YOUR ASSIGNMENT: Write each line exactly, from the line that holds "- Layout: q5" through the final line of the material, and no other line.

-=-=-=-=-

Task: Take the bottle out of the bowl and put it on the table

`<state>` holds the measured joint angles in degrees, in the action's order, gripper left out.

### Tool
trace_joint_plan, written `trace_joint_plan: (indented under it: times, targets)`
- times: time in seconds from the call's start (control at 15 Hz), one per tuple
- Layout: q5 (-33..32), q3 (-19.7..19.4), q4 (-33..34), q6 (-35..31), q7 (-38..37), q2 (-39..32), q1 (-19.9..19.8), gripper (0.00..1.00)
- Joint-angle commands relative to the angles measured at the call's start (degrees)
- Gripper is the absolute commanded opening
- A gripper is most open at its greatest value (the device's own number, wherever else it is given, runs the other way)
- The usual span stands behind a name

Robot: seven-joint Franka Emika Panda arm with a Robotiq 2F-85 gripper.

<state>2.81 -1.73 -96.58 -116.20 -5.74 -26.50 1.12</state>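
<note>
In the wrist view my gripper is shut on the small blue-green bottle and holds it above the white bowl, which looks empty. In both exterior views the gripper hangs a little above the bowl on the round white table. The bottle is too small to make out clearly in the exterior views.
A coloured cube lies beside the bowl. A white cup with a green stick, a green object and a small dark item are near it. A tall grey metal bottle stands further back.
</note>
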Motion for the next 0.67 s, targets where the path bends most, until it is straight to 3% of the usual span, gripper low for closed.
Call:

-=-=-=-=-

YOUR SOLUTION:
- Layout: q5 (-33..32), q3 (-19.7..19.4), q4 (-33..34), q6 (-35..31), q7 (-38..37), q2 (-39..32), q1 (-19.9..19.8), gripper (0.00..1.00)
- Joint-angle commands relative to the angles measured at the call's start (degrees)
- Gripper is the absolute commanded opening
- A gripper is most open at its greatest value (the device's own number, wherever else it is given, runs the other way)
- The usual span stands behind a name

Robot: seven-joint Franka Emika Panda arm with a Robotiq 2F-85 gripper.

<state>2.81 -1.73 -96.58 -116.20 -5.74 -26.50 1.12</state>
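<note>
In the wrist view my gripper is shut on the small blue-green bottle and holds it above the white bowl, which looks empty. In both exterior views the gripper hangs a little above the bowl on the round white table. The bottle is too small to make out clearly in the exterior views.
A coloured cube lies beside the bowl. A white cup with a green stick, a green object and a small dark item are near it. A tall grey metal bottle stands further back.
</note>
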Motion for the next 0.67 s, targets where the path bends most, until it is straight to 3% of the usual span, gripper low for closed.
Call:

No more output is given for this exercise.